A Defensoria Pública da União argumentou que a iniciativa de Bolsonaro é uma ofensa “à memória de todas as pessoas que foram perseguidas, torturadas e assassinadas durante a ditadura brasileira”, além de violar “profundamente” aquilo que é descrito como a “moralidade administrativa nacional”, e que tem que ver com o uso de verbas públicas. Segundo esta ação judicial em específico, a decisão de Bolsonaro constitui ainda uma violação de uma lei específica brasileira, segundo a qual as datas comemorativas que vigorem em todo o território nacional deve ser objeto de um projeto de lei.

O anúncio feito na quarta-feira por Otávio Rêgo Barros no decurso de uma conferência de imprensa no Palácio do Planalto, em Brasília, careceu de grandes explicações. O porta-voz limitou-se a dizer que Bolsonaro não vê a tomada de poder pelos militares em 1964 — que deu início a um período marcado por uma intensa repressão e tortura, e perseguição de adversários políticos e outros opositores — como um “golpe”. Vê, antes “como uma decisão tomada pela sociedade face ao perigo que a ameaçava” e que permitiu “recuperar e voltar a colocar o país no rumo certo”. “Se isso não tivesse acontecido, hoje não haveria um governo e isso não seria bom para ninguém”, afirmou o porta-voz.

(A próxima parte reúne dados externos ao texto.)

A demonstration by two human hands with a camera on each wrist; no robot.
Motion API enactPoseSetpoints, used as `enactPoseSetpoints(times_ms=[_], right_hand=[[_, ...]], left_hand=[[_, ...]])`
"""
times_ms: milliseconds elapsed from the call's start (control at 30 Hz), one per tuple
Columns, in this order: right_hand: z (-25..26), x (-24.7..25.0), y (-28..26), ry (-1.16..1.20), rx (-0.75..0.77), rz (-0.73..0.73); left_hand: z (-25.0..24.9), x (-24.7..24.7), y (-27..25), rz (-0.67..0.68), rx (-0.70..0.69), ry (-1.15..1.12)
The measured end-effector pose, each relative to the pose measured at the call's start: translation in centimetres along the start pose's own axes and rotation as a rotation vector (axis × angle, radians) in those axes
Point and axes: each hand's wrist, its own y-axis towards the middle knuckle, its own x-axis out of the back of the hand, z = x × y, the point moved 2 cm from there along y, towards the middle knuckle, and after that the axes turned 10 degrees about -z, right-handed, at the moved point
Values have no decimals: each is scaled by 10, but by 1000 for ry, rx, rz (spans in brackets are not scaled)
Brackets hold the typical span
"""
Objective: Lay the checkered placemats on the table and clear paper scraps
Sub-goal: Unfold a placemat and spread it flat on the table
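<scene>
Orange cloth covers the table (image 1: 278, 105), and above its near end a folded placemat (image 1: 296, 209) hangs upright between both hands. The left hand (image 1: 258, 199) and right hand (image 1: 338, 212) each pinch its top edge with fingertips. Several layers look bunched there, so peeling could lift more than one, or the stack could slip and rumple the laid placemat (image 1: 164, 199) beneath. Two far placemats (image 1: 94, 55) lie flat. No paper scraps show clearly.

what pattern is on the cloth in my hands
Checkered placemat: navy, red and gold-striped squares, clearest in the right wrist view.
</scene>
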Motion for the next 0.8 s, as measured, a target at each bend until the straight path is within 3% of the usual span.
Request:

Celebrações no interior dos quartéis

Segundo o que a “Folha de São Paulo” conseguiu apurar no próprio dia, terão sido dadas ordens para que as comemorações não decorram nas ruas e outros espaços públicos mas dentro dos quartéis do Exército. Estará prevista a leitura da ordem do dia, a organização de formaturas e a realização de palestras para os militares. Ainda de acordo com o jornal brasileiro, o Exército terá convencido Bolsonaro a realizar comemorações discretas de modo a não agravar o clima político do país e ofuscar a reforma da Previdência, considerada a prioridade do atual governo.

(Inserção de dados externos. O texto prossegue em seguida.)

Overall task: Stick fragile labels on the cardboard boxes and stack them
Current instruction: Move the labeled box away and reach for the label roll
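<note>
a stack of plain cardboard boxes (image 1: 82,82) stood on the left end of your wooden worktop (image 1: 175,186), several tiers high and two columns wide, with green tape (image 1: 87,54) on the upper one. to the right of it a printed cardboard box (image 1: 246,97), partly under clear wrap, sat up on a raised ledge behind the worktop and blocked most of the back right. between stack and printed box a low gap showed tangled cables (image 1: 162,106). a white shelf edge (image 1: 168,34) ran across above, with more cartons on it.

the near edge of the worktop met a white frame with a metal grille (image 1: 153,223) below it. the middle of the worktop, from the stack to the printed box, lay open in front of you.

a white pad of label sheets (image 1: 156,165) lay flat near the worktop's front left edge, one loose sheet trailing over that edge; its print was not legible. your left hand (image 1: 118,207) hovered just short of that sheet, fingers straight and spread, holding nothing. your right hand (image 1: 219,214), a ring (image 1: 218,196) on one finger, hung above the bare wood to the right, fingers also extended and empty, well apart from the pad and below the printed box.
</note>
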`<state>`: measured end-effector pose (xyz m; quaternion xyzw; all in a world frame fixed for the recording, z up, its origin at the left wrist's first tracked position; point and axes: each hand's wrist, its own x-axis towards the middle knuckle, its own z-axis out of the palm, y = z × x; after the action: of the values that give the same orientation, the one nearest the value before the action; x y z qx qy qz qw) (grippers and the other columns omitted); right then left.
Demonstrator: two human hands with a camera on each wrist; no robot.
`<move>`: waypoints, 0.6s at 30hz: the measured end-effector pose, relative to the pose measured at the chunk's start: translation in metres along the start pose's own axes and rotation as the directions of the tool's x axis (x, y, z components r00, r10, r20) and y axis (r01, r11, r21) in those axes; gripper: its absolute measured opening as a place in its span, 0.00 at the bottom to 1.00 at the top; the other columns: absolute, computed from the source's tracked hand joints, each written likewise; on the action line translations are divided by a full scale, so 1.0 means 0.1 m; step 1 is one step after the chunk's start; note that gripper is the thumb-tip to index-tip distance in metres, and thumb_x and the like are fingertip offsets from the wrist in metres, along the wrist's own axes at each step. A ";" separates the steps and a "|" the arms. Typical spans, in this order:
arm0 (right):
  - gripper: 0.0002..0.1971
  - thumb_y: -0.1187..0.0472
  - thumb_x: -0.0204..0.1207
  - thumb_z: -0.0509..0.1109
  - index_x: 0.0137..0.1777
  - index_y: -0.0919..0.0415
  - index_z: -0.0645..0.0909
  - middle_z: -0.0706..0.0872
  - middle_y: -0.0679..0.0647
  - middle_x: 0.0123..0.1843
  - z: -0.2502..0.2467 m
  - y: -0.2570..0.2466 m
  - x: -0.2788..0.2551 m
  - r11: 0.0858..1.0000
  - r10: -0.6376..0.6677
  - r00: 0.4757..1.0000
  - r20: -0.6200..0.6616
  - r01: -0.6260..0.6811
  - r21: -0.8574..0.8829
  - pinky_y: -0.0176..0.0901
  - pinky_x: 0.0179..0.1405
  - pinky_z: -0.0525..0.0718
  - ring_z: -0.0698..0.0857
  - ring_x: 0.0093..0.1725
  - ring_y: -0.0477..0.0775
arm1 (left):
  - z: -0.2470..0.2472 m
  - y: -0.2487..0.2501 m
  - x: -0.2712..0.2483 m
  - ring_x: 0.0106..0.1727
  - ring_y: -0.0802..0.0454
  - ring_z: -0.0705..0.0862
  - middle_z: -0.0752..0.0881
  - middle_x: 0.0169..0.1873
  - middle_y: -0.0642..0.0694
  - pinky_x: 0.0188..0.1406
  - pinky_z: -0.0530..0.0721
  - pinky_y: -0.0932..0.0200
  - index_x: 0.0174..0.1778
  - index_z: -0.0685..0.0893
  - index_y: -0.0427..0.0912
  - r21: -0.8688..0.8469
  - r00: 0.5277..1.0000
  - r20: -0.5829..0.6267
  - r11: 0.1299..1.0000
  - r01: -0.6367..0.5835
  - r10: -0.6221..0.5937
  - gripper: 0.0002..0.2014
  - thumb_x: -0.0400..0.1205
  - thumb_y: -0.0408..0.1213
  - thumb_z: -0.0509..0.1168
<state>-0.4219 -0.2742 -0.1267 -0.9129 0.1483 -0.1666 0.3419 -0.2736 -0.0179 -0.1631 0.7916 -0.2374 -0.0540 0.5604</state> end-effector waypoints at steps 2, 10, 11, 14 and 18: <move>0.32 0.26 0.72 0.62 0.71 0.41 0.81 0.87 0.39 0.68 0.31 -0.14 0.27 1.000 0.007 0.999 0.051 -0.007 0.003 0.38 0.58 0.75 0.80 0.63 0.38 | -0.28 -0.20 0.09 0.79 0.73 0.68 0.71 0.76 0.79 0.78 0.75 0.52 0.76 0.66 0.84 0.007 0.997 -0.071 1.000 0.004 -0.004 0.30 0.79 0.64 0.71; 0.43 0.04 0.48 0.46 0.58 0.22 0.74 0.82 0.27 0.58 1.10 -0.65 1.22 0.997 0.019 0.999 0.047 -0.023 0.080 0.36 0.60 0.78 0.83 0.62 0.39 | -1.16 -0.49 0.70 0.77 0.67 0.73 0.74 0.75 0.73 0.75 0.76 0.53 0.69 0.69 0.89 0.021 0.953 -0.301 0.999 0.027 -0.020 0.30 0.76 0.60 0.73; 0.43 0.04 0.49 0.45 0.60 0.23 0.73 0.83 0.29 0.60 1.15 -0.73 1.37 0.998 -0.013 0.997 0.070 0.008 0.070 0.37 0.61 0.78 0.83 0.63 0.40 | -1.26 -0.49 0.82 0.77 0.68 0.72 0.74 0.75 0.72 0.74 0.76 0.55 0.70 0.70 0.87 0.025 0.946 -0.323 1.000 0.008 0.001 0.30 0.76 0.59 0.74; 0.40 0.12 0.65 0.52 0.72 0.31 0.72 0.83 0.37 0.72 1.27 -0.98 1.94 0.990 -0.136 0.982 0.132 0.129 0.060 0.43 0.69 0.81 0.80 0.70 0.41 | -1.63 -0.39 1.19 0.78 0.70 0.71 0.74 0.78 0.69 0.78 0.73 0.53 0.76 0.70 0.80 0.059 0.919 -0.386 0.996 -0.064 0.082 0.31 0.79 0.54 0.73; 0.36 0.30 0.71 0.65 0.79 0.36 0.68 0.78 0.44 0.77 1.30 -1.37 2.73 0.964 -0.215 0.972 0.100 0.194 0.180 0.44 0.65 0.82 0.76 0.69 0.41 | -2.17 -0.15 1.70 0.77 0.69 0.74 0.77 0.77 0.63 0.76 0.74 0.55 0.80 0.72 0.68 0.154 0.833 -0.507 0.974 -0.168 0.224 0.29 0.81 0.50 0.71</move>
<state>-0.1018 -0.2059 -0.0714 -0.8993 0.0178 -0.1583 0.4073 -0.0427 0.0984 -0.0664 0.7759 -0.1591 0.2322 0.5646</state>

Além das referidas ações judiciais, um grupo de vítimas e familiares de vítimas da ditadura militar pediu ao Supremo Tribunal Federal para impedir a realização de quaisquer comemorações e proibir que seja aprovada qualquer lei presidencial que obrigue os órgãos públicos federais a assinalar o golpe militar. Se alguma tiver sido já aprovada, “então deve ficar imediatamente sem efeito”, refere ainda o grupo, segundo o qual a medida de Bolsonaro viola “o direito à memória e à verdade das vítimas da ditadura, que foram alvo de torturas e homicídios, e das suas famílias”. Uma ação popular foi também interposta pelo mesmo grupo à Justiça Federal de São Paulo, afirmando-se aí que a iniciativa do Presidente brasileiro é ilegal do ponto de vista administrativo e constitui “um atentado contra o cargo de Presidente da República”.

Também a organização não-governamental Human Rights Watch criticou a decisão de Bolsonaro de “comemorar uma ditadura brutal”. “O Presidente brasileiro critica, com razão, os governos cubano e venezuelano por violarem direitos básicos da população, mas ao mesmo tempo quer celebrar uma ditadura militar que causou um sofrimento indescritível a dezenas de milhares de brasileiros”, lê-se no comunicado divulgado pela organização, segundo a qual é “difícil imaginar um exemplo mais claro de dois pesos e duas medidas”.